В начале было детство - стр. 10
Мышление детей метафорично. По определению М. В. Ломоносова, метафора – это «сближение далековатых идей». Дети без усилий сопрягают «далековатые идеи». Именно поэтому они с раннего возраста сочиняют стихи, песни, дома, дворцы, города и планеты. Сочинительство – их стихия. В нем рождаются образные модели мироздания.
Копая ямы, возводя дворцы на песке, укладывая кукол спать, дети постигают азы мироустройства. «Домики», которые нам, взрослым, так надоедает разбирать, – первая попытка моделирования пространства.
Получается, детям необходимо и то, и это, и пятое, и десятое. Как же, при нашей занятости, организовать такую среду, где разовьется и воображение, и мышление, и умение реализовывать «творческость» в реальных формах?
Парадокс в том, что детям от нас почти ничего не нужно.
«Можно я здесь порисую?» – спрашивает ребенок, а мы ему отвечаем: «Нет! У тебя есть свой стол, в столовой едят, а не рисуют!» Мы городим заборы из запретов: этого не брать, к этому строго-настрого не прикасаться и т. п.
Даже наши вопросы начинаются с «не» и «нет»: «У вас нет того-то и того-то?», «Не знаете, как пройти туда-то?», «Не подскажете, который час?» Мы как бы заранее предполагаем, что нужного предмета нет, что на вопрос нам не ответят.
Жизнь опасна, и мы предостерегаем: «Не прислоняться!», «Не трогать ручку крана!», «Не облокачиваться на поручни!», «Не ставить вещи на ступеньки!», «Не влезай – убьет!»
Зато один мой знакомый утверждает, что есть на свете такая страна, где на всех углах написано: «Гуляйте на здоровье!», «ЗДЕСЬ МОЖНО ВСЕ!». Шутит, наверное.
Всему свое время
К нам на занятия привезли двухлетнего малыша в прогулочной коляске.
– У ребенка уникальные способности, – сообщил его отец. – Повышенный интерес ко всему, что мнется. Из теста лепит часами. Кроме того, плавает с младенчества, умеет считать, знает все буквы, запросто сидит в позе лотоса. Жаль, коврика нет, а то бы мы показали, да, Алешенька?
Алеша, пристегнутый ремнем к коляске, заплакал.
– Это от застенчивости, – объяснил папа, – все-таки новое общество. – Ну, сын, будем выгружаться?
Извлекая Алешу из коляски, он сказал, что действует по совету гениального экстрасенса, тот велел обратить на лепку особое внимание.
С сыном на руках папа устроился за низким столиком.

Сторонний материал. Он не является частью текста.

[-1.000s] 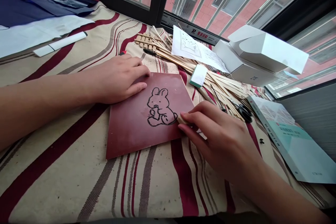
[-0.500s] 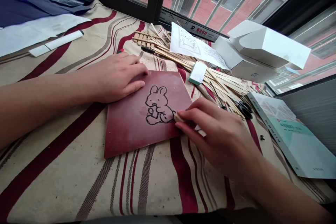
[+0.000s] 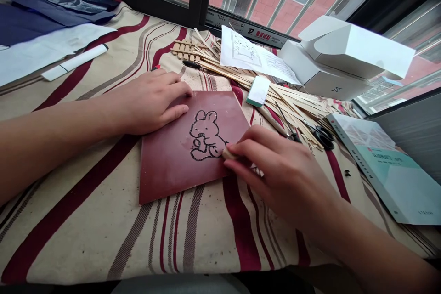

Он с нетерпением ждал, пока мы прекратим болтовню и начнем лепить. Алеша зевал, куксился, тер глаза кулаками.
– Что было бы, если бы мы сейчас заснули, как принцесса Шиповничек, и пробудились через сто лет? – спросила я детей. Наша беседа стала прологом к передаче в пластике двух разных состояний – «сонного», застывшего, и подвижного.